Index Export Feature

Overview

The Index Export feature exports search documents indexed in OpenSearch to HTML or JSON files on the local filesystem. This functionality is useful for:

  • Creating static backups of indexed content

  • Generating offline copies of documents for archival purposes

  • Building static search result pages

  • Content migration to other systems

The exported files maintain the original URL path structure from the source documents, making it easy to manage the exported content.

How It Works

When the Index Export job runs, it performs the following steps:

  1. Document Retrieval: Fetches documents from OpenSearch in efficient batches using the Scroll API

  2. Content Processing: Extracts document fields (title, content, URL, etc.) and removes any excluded fields

  3. Directory Structure Creation: Replicates the URL path structure in the export directory based on each document’s url field

  4. File Generation: Creates files (HTML or JSON) containing the document content

  5. Continue Until Complete: Continues batch processing until the index is fully exported

The Scroll API enables efficient handling of large document sets without memory issues.

Note

Only documents in the search index (fess.search) are eligible for export. Documents that do not have a url field are skipped.

Configuration Properties

Configure the Index Export feature in fess_config.properties:

Property Default Value Description
index.export.path /var/lib/fess/export Directory where exported files are stored
index.export.exclude.fields cache Comma-separated list of fields to exclude from export
index.export.scroll.size 100 Number of documents processed per batch
index.export.format html Export file format (html or json)

Example configuration:

index.export.path=/data/fess/export
index.export.exclude.fields=cache,boost,role
index.export.scroll.size=200

Enabling the Job

The Index Export job is registered as a scheduled job but is disabled by default.

To enable the job:

  1. Log in to the Fess administration console

  2. Navigate to System > Scheduler

  3. Find Index Exporter in the job list

  4. Click to edit the job settings

  5. Set the schedule using a cron expression

  6. Save the settings

Example cron expressions:

  • 0 0 2 * * ? - Run daily at 2:00 AM

  • 0 0 3 ? * SUN - Run every Sunday at 3:00 AM

  • 0 0 0 1 * ? - Run on the first day of each month at midnight

Custom Query Filtering

You can customize the export to target only specific documents by modifying the job script.
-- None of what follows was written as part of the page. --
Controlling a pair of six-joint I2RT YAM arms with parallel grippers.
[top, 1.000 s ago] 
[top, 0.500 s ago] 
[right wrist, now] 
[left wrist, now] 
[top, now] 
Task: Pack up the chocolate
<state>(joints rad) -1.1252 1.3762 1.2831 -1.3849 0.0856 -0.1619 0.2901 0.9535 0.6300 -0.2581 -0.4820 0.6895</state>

The default script for the Index Exporter job exports all documents:

return new org.codelibs.fess.job.IndexExportJob()
    .query(org.opensearch.index.query.QueryBuilders.matchAllQuery())
    .execute()

To add a custom query filter:

  1. Navigate to System > Scheduler

  2. Edit the Index Exporter

  3. Modify the job script to include a query filter

Example date filter (export only documents from the last 7 days):

return new org.codelibs.fess.job.IndexExportJob()
    .query(org.opensearch.index.query.QueryBuilders.rangeQuery("created").gte("now-7d"))
    .execute()

Example site filter (export only documents from a specific site):

return new org.codelibs.fess.job.IndexExportJob()
    .query(org.opensearch.index.query.QueryBuilders.wildcardQuery("url", "*example.com*"))
    .execute()

Example to export in JSON format:

return new org.codelibs.fess.job.IndexExportJob()
    .format("json")
    .execute()

Exported File Structure

Exported files are organized to mirror the original URL structure.

For example, a document with URL https://example.com/docs/guide/intro.html would be exported to:

/var/lib/fess/export/
└── example.com/
    └── docs/
        └── guide/
            └── intro.html

The file path is determined from the document’s url field according to the following rules:

  • The hostname becomes the top-level directory. If the URL contains no hostname, _local is used.
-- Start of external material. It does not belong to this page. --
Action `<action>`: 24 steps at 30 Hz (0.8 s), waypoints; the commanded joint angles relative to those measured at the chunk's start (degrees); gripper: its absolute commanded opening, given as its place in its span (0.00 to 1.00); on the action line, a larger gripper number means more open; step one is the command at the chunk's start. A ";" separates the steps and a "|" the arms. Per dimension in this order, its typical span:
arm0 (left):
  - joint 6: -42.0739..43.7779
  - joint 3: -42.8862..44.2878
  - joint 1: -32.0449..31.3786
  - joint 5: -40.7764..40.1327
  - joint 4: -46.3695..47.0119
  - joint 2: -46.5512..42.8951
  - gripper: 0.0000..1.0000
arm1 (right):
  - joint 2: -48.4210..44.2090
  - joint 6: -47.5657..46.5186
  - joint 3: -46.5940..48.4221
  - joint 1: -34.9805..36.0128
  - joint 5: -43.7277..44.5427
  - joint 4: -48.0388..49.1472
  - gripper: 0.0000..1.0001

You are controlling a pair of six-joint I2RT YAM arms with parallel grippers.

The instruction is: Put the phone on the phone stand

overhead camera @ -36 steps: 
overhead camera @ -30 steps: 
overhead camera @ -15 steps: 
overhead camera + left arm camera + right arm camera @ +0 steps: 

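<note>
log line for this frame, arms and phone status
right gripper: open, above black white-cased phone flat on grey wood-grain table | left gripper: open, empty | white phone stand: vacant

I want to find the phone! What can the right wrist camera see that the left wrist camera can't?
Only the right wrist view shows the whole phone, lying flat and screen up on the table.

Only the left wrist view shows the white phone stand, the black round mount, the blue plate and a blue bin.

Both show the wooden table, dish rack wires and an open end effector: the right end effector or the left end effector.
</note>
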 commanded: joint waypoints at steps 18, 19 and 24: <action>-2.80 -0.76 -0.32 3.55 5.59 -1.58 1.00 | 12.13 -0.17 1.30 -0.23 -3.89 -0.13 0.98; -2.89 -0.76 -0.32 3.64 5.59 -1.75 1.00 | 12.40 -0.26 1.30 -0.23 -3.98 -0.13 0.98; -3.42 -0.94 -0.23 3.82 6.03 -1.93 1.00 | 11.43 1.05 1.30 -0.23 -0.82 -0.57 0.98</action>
  • If the path ends with a slash or has no path component, an index file (index.html or index.json) is created.

  • If the path contains no file extension, an extension matching the format (.html or .json) is appended.

  • Characters that are invalid in file names (< > : " | ? * \) are replaced with _, and each path component is truncated to a maximum of 200 characters.
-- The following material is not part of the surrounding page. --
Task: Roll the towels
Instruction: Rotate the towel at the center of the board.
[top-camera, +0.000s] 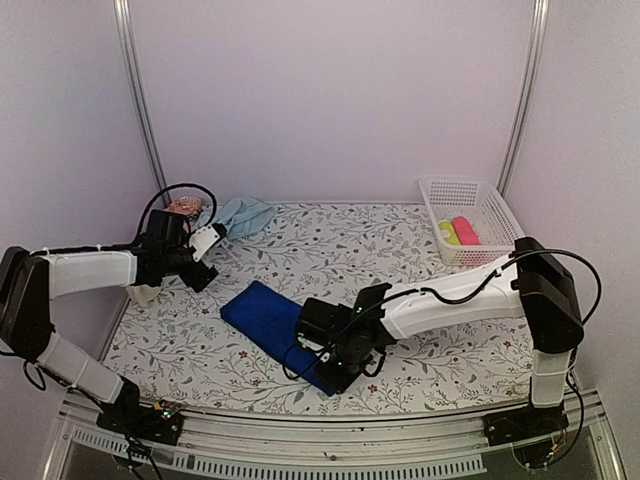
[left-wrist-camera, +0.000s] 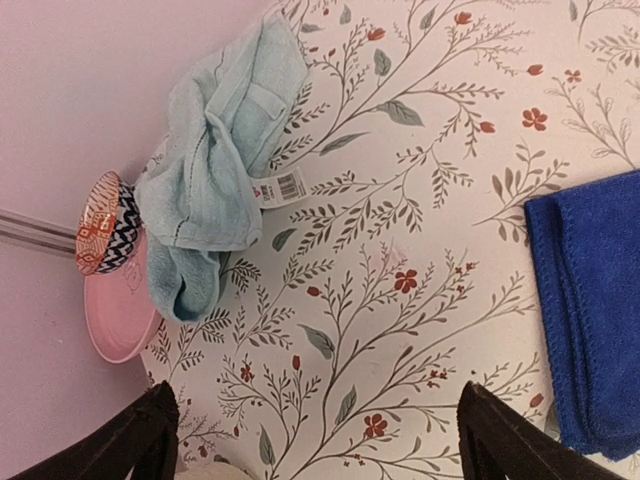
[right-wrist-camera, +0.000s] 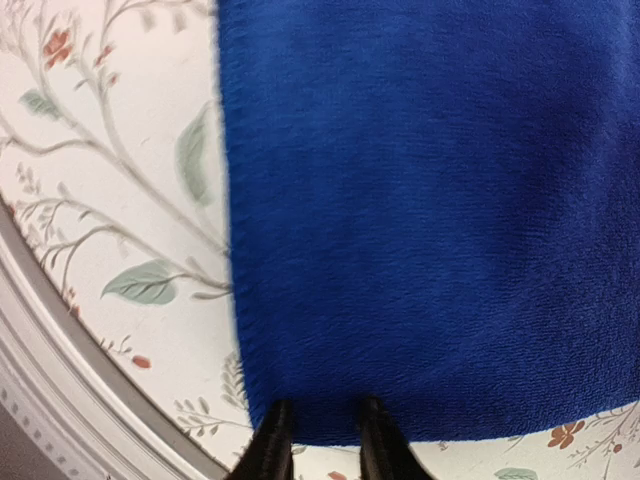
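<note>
A deep blue towel (top-camera: 262, 308) lies flat in the middle of the table, running diagonally toward the front edge; its left edge also shows in the left wrist view (left-wrist-camera: 585, 320). My right gripper (right-wrist-camera: 322, 442) sits at the blue towel's (right-wrist-camera: 420, 200) near edge. Its fingers stand a little apart, with flat, unbunched cloth in the gap. A pale aqua towel (top-camera: 240, 213) lies crumpled at the back left (left-wrist-camera: 220, 160), with a white label showing. My left gripper (left-wrist-camera: 320, 440) hovers over bare table near the aqua towel, open wide and holding nothing.
A pink brimmed hat (left-wrist-camera: 115, 325) with a patterned band (left-wrist-camera: 102, 222) rests against the left wall beside the aqua towel. A white basket (top-camera: 432, 190) at the back right holds a pink roll (top-camera: 464, 231) and a yellow roll (top-camera: 449, 234). The table's front rail (right-wrist-camera: 60, 370) runs close behind the right gripper.
</note>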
  • If the URL cannot be parsed or a path traversal is detected, the document is saved under the _invalid directory using a hash of the URL as the filename.

For HTML format, each file is generated with the following structure:

  • title field → <title> element

  • lang field → lang attribute of the <html> element

  • content field → body of the <body> element

  • All other non-excluded fields → <meta name="fess:fieldname" content="value"> tags inside <head>

<!DOCTYPE html>
<html lang="en">
<head>
<meta charset="UTF-8">
<title>Sample Document</title>
<meta name="fess:url" content="https://example.com/docs/guide/intro.html">
<meta name="fess:last_modified" content="2024-01-01T00:00:00.000Z">
<meta name="fess:content_type" content="text/html">
</head>
<body>
Main content body of the document
</body>
</html>

For JSON format, each file is a JSON object containing all non-excluded fields:

{
  "url": "https://example.com/docs/guide/intro.html",
  "title": "Sample Document",
  "content": "Main content body of the document",
  "last_modified": "2024-01-01T00:00:00.000Z",
  "content_type": "text/html"
}

Best Practices

Storage Considerations

  • Ensure sufficient disk space in the export directory

  • Consider using dedicated storage for large document sets

  • Implement regular cleanup of old exports if running periodic exports

Performance Tips

  • Adjust index.export.scroll.size based on document size: - Smaller documents: larger batch size (200-500) - Larger documents: smaller batch size (50-100)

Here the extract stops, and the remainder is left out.